Dear Robert Bachelor,

We acknowledge receipt of your correspondence dated 30th October 2023.

We note that, in this as in all previous correspondence, you have failed to answer the five critical questions we put to you regarding the children’s flu vaccine that your teams have been administering throughout Kirklees since September 1st.

You contend that we should put our queries to (bodies who you deem to be) “the relevant authorities”, yet none of these bodies are directly responsible for administering these vaccines to children: you are.

Therefore, it is incumbent on you to ensure that you are suitably equipped to answer the simple, yet vital, questions we put to you, rather than attempting to “pass the buck” because you cannot answer them.

The fact that you cannot answer our questions (which will be reproduced, once again, at the end of this letter), indicts you as derelict in your responsibilities to safeguard the children of Kirklees, and to seek fully informed consent from them and their families when inviting them to receive a vaccination.

Your point, therefore, that “some older children may be considered sufficiently mature” to consent to vaccination without their parents’ agreement, is moot, since nobody can provide valid consent unless and until they have received all pertinent information - regardless of how “mature” a complete stranger considers them to be.

In addition, please note that it is incredibly audacious to assert that a schools’ immunisation team, who have never met a child before and have no compelling information about their personality, characteristics, or background, are in a superior position to judge a child’s “maturity”, to the child’s own parents.
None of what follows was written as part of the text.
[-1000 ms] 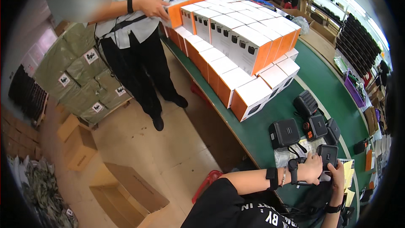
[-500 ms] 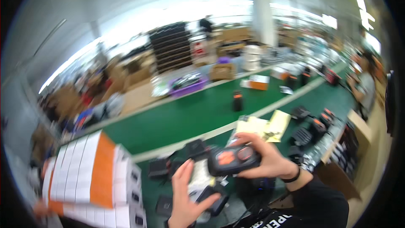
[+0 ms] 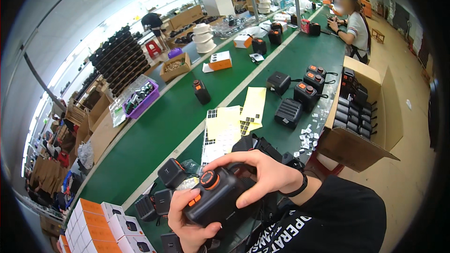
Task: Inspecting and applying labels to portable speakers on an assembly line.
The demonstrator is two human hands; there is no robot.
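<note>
Black device [image 3: 216,200] with orange knob is gripped by left hand [image 3: 187,220] and right hand [image 3: 262,175].

Both hands hold a black device with orange buttons [image 3: 216,197] close to the body, above the near edge of the green table [image 3: 159,131]. The left hand [image 3: 190,218] grips it from below, thumb on its front; the right hand [image 3: 260,175] wraps over its top, fingers curled down, a black band on the wrist. Just beyond lie yellow sticker sheets [image 3: 239,117] and more black devices [image 3: 300,91]. An open cardboard box [image 3: 363,112] of the same devices stands to the right. Orange-and-white boxes [image 3: 105,227] are stacked at the lower left. A seated person [image 3: 354,26] works farther along the table
</note>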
This approach is an exploitative misapplication of the Gillick Competence ruling, originally instituted to protect children from highly vulnerable backgrounds, such as those in care, from risking underage pregnancy, by allowing them to acquire contraceptives without requiring their parents’ permission.

This ruling was never meant to be weaponised by the pharmaceutical industry, to enable it and its agents to bully underage minors into receiving unnecessary and risky medical products which their parents have already sensibly declined – which is precisely how Gillick competency is applied in schools, and we at Informed Consent Matters know of many children coerced into receiving vaccinations that neither they nor their families wished them to receive. The schools in question typically avoid legal repercussions from furious families by invoking Gillick competency and claiming the child consented.

This claim, however, is in stark contrast to all the other heavyweight and robust legislation we have in this country to protect children from harm and abuse. The reason we have age-based consent laws to safeguard children is that they are highly vulnerable to coercion from older, more powerful people, so we therefore declare that a child cannot legally “consent” to potentially life-altering decisions until they are at least 16. This is precisely why all sex involving under-16s is rape, regardless of whether the other party claims the child assented to this activity: because a child cannot legitimately consent, as it is too easy for an adult to manipulate a child into agreeing to something that is not in their interests.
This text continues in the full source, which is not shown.